By default this tool uses the 4% rule: monthly withdrawal equals 4% of your TSP balance at retirement, divided by 12. The 4% rule is a planning rule of thumb originating from the Trinity Study and is designed to make a portfolio last roughly 30 years. You can toggle to 3%, 5%, or 6% to model different drawdown scenarios. This is an estimate — actual sustainable withdrawal depends on your asset allocation, market sequence of returns, and retirement length.
Military pension is fully taxable at the federal level. State taxation varies — many states (including Alabama, Florida, Illinois, Pennsylvania, and Texas) fully exempt military retirement pay, while others tax it as ordinary income.
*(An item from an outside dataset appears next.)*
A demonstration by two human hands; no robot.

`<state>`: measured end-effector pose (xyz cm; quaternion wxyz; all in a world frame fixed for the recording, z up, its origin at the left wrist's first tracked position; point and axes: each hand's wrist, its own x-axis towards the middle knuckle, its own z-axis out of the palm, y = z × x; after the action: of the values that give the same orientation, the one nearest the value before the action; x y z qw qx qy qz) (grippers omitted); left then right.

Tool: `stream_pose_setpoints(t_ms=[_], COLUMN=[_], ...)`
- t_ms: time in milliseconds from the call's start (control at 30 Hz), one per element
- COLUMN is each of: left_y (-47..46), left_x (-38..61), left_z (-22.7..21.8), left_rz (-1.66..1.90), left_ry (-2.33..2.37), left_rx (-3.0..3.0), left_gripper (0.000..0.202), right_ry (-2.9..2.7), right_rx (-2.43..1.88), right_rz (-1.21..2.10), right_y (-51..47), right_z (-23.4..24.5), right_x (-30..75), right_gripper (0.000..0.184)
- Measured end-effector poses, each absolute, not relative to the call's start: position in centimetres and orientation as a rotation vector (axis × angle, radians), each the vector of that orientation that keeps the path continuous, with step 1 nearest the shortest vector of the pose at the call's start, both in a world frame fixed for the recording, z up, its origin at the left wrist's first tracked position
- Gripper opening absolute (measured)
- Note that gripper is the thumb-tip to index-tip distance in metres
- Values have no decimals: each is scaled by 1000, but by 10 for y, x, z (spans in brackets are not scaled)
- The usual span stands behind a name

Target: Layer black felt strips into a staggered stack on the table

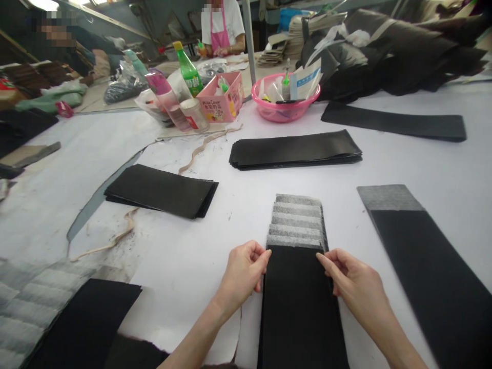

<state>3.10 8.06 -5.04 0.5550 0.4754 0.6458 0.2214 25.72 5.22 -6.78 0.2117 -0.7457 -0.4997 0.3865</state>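
In front of me a long black strip [300,307] lies on a stack whose far ends show as stepped grey fuzzy bands [296,220]. My left hand [246,266] pinches the strip's far left corner between thumb and forefinger. At the far right corner, my right hand [349,271] holds the same strip in a like pinch. Both hands rest close to the stack's sides. To the right lies another black strip with a grey end [418,256]. What lies beneath the top strip is mostly hidden.
Black piece stacks lie at left [161,192] and centre [295,148]. More grey-banded black pieces [84,318] sit lower left. Behind stand a pink basin [286,110], a pink box [225,102] and a green bottle [188,72]. A person in a pink apron [221,31] works beyond.
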Motion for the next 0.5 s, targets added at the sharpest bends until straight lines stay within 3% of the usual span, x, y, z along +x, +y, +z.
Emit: stream_pose_setpoints(t_ms=[500], left_y=[80], left_x=[34], left_z=[-53], left_rz=[549], left_ry=[1556], left_rx=[1097], left_gripper=[32], right_ry=[-1472], right_rx=[-2162], right_rz=[979], right_y=[56], right_z=[-68], right_x=[256], right_gripper=[41])
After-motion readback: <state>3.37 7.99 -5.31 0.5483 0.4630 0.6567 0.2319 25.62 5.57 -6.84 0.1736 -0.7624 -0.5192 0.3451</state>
TSP withdrawals from Traditional balances are taxable; Roth TSP withdrawals are tax-free if taken after age 59½. VA disability compensation is completely tax-free at both federal and state levels.
High-3 (legacy) gives 2.5% per year of service times your high-3 average base pay — 50% at 20 years. BRS (Blended Retirement System) gives 2.0% per year — 40% at 20 years — plus TSP government matching during your career. REDUX is a discontinued option that gave $30,000 at 15 years in exchange for a permanently reduced multiplier (40% at 20 years instead of 50%). Service members who entered after January 1, 2018 are automatically under BRS; those who entered before were grandfathered into High-3 unless they opted into BRS during the 2018 election window.
No — this is a present-day snapshot using 2026 rates. Military pensions adjust annually for inflation under CPI-U (REDUX uses CPI-U minus 1% until age 62). VA disability rates also adjust annually with the Social Security COLA. Over a 30-year retirement, COLA can roughly double your nominal monthly income, but real (inflation-adjusted) purchasing power stays roughly constant. The tool deliberately shows today's dollars so you can compare against today's expenses.
This calculator now supports medical retirement (Chapter 61). Select "Medical Retirement (Chapter 61)" from the Retirement System dropdown and enter your DoD disability rating from your MEB/PEB. The formula uses the higher of (years × 2.5%) or your DoD rating, capped at 75%, multiplied by your high-3. The 20-year minimum is waived, and the results panel will surface the medical-specific notes on concurrent receipt (no CRDP threshold for medical retirees), potential tax-free portion under IRC §104(a)(4), CRSC eligibility for combat-related disabilities, and TDRL vs PDRL.